Buddy Collette

Buddy Collette

continues to inspire all who come in contact with him. His exceptional musicianship is rivalled only by his exemplary character: once his mastery of flute, clarinet and saxophone had elevated him to national status, he worked tirelessly to bring recognition and opportunity to others. [Click here to see Buddy honored as a "Treasure of Los Angeles."]

As the first non-white to perform on national television, Buddy held the door wide so that other musicians of color could work in the studios and on national television. He continues to show the way as an educator, co-founding and mentoring for the tuition-free JazzAmerica program.

In the mid-1980s, bassist Red Callender, a long-time firend and sideman of Buddy's, took on this fledgling bassist as a student. Before long, Red would retire, but he sent me in as his "sub" on many occasions. Since then, we have enjoyed a warm association.

It's been an honor to serve as a Co-Producer of Buddy's new CD, reviewed below.


The Buddy Collette Big Band - Live at El Camino College

Buddy Collette's eponymous CD as big band leader was nominated for a Grammy for a 1996 release on Bridge Records. That live concert, commissioned by the Library of Congress and performed in Washington, DC, included longtime Collette compadres Chico Hamilton, Jackie Kelso, Gerald Wiggins and Britt Woodman.
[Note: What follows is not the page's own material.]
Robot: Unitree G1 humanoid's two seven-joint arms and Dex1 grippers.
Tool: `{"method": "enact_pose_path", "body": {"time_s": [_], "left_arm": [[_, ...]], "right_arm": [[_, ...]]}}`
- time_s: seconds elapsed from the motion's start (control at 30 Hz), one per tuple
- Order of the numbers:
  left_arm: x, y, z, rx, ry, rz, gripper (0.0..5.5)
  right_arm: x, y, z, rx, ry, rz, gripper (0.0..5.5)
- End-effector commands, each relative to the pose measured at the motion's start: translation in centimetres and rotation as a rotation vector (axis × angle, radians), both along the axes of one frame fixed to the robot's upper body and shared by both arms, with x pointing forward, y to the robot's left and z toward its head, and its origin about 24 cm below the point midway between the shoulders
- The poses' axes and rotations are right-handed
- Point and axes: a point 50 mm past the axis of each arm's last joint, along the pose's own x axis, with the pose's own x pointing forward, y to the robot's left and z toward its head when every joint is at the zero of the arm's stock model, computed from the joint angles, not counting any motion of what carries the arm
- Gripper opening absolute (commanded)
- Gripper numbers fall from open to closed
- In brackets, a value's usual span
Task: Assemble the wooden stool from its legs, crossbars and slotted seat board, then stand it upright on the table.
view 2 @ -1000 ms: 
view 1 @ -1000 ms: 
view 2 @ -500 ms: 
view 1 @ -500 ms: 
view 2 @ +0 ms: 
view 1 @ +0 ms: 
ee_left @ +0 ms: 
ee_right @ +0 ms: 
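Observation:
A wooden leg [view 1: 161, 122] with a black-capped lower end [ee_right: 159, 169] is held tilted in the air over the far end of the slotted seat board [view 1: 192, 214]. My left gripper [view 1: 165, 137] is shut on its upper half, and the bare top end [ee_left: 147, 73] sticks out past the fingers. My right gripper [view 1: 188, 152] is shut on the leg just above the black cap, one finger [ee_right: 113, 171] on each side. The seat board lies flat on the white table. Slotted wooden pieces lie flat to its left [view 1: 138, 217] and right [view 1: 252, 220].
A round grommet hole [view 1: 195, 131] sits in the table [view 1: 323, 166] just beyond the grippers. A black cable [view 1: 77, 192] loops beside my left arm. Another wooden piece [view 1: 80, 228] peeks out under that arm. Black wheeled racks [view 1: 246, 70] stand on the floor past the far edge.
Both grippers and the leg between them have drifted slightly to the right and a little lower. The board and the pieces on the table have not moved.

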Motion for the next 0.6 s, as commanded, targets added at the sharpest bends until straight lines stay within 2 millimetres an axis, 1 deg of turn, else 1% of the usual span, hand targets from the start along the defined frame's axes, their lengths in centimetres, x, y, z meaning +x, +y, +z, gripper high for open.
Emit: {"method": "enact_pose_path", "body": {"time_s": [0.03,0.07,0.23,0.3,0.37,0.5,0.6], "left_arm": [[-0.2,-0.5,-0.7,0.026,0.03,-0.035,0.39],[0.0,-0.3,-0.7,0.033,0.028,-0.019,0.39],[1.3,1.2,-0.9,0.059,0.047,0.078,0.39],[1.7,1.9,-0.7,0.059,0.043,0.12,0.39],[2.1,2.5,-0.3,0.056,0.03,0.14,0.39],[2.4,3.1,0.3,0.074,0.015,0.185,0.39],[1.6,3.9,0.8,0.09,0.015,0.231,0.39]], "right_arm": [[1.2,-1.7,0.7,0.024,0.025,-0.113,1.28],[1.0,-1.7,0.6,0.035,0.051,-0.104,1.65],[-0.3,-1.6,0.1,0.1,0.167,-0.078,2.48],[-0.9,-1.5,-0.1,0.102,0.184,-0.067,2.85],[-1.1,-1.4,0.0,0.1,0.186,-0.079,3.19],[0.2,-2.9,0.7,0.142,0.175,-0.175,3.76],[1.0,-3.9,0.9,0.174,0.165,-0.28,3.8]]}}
Now, Collette returns to the spotlight with a stunning recording of a concert performance from 1990: The Buddy Collette Big Band - Live at El Camino College" on UFO Bass Records (#006). This disc is an instant collector's item, as it includes appearances by some of the top Los Angeles-based jazz artists of the era. Four of the stellar soloists -- Red Callender Ituba), Bobby Bryant (trumpet), Allen Jackson (bass), and Thurman Green (trombone) -- have since passed away. In addition, trumpeter John Swan and Mr. Collette himself have since suffered debilitating strokes.

The program is roughly divided between Collette's melodic originals and some Duke Ellington chestnuts. Also included is a lush Herbie Hancock ballad, performed exquisitely by Collette on tenor sax, one of the themes from the movie, "Harlem Nights."

Long respected as a woodwind specialist, civil rights pioneeer (as the first black musician to perform on national television) and educator (a co-founder of the tuition-free JazzAmerica program for LA-area youth), Buddy Collette hereby reminds the public that he's both a formidable Composer and Big Band Leader as well. This hard-swinging session is well worth picking up.